The brightest star in the constellation Leo and the 21st brightest star in the sky as seen from Earth. Regulus is a bluish-white B star; its Latin name means “the little king” . It is a main sequence star like the Sun that generates light by converting hydrogen into helium at its core. However, Regulus is more massive, so it shines brighter, hotter, and bluer. With a spectral type of B7 and a distance of 77 light-years, it's the closest B-type main-sequence star to the Sun.

In Star Trek, Regulus was located inside Vulcan territory, near the Andorian border. In 2154, for the preemptive strike against Andoria planned by Administrator V'Las, the Vulcan High Command amassed a fleet of twelve cruisers at Regulus. Regulus was chosen because it lay outside the range of Andorian listening stations. (ENT: "Kir'Shara"). Regulan bloodworms are likely organisms originating in the Regulan system. (ENT: "Two Days and Two Nights")

In reality, Regulus is orbited by a distant binary pair – an orange dwarf and a red dwarf. These fainter, lower-mass companions go around Regulus at a distance of about 4,200 AU and with a period of at least 130,000 years. They are themselves separated by at least 95 AU in a 1,000-year orbit. Both these companions of Regulus are less massive and dimmer than the Sun.

In 2008, Douglas Gies of Georgia State University and colleagues found that Regulus also has a much closer, faint companion. This unseen star gave away its presence through its gravitational pull, which causes Regulus to wobble to and fro. The companion has a third of the Sun's mass, orbits Regulus every 40.1 days and is only 52 million km it – slightly closer than Mercury is to the Sun. It seems likely that it is a white dwarf.

Regulus has an extremely rapid rate of rotation.
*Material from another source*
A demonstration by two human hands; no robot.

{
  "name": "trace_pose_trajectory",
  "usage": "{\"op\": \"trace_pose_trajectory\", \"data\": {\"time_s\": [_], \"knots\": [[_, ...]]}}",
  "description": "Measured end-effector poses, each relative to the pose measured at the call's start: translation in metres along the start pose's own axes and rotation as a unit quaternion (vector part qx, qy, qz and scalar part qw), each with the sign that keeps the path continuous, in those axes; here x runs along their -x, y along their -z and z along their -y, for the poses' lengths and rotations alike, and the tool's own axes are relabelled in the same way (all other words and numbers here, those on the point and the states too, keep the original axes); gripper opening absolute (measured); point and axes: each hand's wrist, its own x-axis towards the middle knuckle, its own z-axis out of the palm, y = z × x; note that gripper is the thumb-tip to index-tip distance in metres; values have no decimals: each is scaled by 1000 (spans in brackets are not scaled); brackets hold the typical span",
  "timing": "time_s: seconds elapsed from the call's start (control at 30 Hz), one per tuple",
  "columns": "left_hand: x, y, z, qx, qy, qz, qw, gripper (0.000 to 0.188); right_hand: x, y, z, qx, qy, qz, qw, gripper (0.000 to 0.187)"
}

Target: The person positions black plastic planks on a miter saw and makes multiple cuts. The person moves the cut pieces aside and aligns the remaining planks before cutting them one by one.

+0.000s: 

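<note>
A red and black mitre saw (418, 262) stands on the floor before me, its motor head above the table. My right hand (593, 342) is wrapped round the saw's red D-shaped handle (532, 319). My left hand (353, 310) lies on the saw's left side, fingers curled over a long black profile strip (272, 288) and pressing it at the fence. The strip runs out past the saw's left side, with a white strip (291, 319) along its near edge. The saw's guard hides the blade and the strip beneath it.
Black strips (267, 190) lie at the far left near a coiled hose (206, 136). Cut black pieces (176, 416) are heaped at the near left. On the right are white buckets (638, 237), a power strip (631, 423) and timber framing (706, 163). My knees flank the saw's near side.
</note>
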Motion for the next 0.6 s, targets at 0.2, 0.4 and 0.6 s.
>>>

Its equatorial rotation velocity is 317 km/s (709,000 mph), compared with the Sun's 2 km/s (4,470 mph).1 Whereas Sun takes a month to spins once around, Regulus dos the same in 15.9 hours. If Regulus spun just 10% faster, researchers estimate, it would fly apart.

This rapid rotation flattens Regulus into a pumpkin shape. Its equatorial diameter is 32% greater than its polar diameter: the former is 1.65 milliarcseconds and the latter 1.25 milliarcseconds. At Regulus' distance, these numbers translate into actual equatorial and polar diameters of 4.16 and 3.14 solar diameters, respectively. The distortion results in a big difference in surface temperature of the star between poles (15,400 K) and equator (10,300 K). Furthermore, because the poles are so hot, the star shines brightest there. The equator radiates only 20% as much light per square inch as the poles do. Previously, this phenomenon of gravity darkening had been seen only in the case of eclipsing binaries.

The same team that discovered the close companion star in orbit around Regulus also suggested it was the source of the primary's flattening. Material shed by the companion during its red giant phase may have been dumped onto Regulus, giving rise to a large equatorial bulge.